Jefferson Coat of Arms / Jefferson Family Crest

The associated coat of arms for this name are recorded in Sir Bernard Burkes General Armory. Ulster King of Arms in 1884. This ancient surname was a baptismal name meaning 'the son of Geoffrey'. The earliest of the name on record appears to be Goisfridus (without surname) who was listed in the Domesday book of 1086. Many of the early names recorded in medieval documents denote noble families but many also indicate migration from the continent during, and in the wake of, the Norman invasion of 1066. There was a constant stream of merchants, workmen and others arriving in England during this time. In 1086 the Record of Great Inquisition of lands of England, their extent, value, ownership and liabilities was made by order of William The Conqueror. It is known as the Domesday book. Later instances include Robert GEFFREYSONE, who was recorded in London in the year 1344.Thomas JEFFREYS was documented in 1273 in County Lancashire. William JEFFREY of County Somerset, was documented during the reign of Edward III (1327-1377). Rogerus JEFFREY of Yorkshire, was listed in the Yorkshire Poll Tax of 1379. Thomas Cook married Alice JEFFERY at St. Dionis Backchurch, London in 1613, and William JEFFERIES was buried at St. James's, Clerkenwell, London in 1656. Over the centuries, most people in Europe have accepted their surname as a fact of life, as irrevocable as an act of God. However much the individual may have liked or disliked the surname, they were stuck with it, and people rarely changed them by personal choice. A more common form of variation was in fact involuntary, when an official change was made, in other words, a clerical error. A notable member of the name was Thomas JEFFERSON (1743-1826) the 3rd president of the United States, born in Shadwell, Albermarle County, Virginia. In 1767 he was admitted to the bar, and practised with success. In 1769 he was elected to the House of Bugesses, where he joined the revolutionary party.
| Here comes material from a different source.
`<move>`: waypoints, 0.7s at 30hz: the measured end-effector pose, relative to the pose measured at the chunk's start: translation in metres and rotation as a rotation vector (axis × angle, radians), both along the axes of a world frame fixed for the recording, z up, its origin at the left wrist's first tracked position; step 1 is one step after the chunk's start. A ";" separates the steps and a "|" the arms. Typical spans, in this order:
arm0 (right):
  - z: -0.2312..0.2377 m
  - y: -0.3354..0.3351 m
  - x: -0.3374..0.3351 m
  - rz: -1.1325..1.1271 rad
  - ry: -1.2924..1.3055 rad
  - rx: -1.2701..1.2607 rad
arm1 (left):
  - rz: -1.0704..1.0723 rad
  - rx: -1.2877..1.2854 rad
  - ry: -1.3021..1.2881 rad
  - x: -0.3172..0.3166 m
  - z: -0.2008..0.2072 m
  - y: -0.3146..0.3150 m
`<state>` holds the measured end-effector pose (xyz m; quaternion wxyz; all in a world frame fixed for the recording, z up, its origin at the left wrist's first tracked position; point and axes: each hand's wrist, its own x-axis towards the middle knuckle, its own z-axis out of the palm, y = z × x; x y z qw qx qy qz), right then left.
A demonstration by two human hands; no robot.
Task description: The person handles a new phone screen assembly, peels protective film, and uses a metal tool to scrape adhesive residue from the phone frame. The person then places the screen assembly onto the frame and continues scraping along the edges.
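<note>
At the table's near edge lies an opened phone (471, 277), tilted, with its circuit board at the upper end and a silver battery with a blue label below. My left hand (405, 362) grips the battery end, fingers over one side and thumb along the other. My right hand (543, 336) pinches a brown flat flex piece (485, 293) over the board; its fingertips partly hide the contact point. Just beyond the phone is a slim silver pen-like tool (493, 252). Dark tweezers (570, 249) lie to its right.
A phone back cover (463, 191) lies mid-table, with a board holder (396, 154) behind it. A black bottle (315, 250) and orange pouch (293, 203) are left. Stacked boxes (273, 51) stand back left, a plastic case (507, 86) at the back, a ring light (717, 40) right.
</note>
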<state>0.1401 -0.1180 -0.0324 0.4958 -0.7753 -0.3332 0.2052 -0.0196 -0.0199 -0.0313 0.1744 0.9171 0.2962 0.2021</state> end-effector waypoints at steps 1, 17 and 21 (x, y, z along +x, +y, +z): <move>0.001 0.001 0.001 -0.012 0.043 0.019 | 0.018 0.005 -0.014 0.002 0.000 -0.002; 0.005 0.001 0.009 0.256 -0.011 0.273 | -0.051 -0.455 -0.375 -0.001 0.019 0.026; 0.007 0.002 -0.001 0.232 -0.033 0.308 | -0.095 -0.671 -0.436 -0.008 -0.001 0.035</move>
He took a prominent part in the calling of the first Continental Congress in 1774, to which he was sent as a delegate; and it was he who drafted the celebrated Declaration of Independence, signed 4th July 1776. In 1794 he withdrew from public life but in 1797 was called to the vice-presidency of the United States and in 1801 was chosen president by the House of Representatives.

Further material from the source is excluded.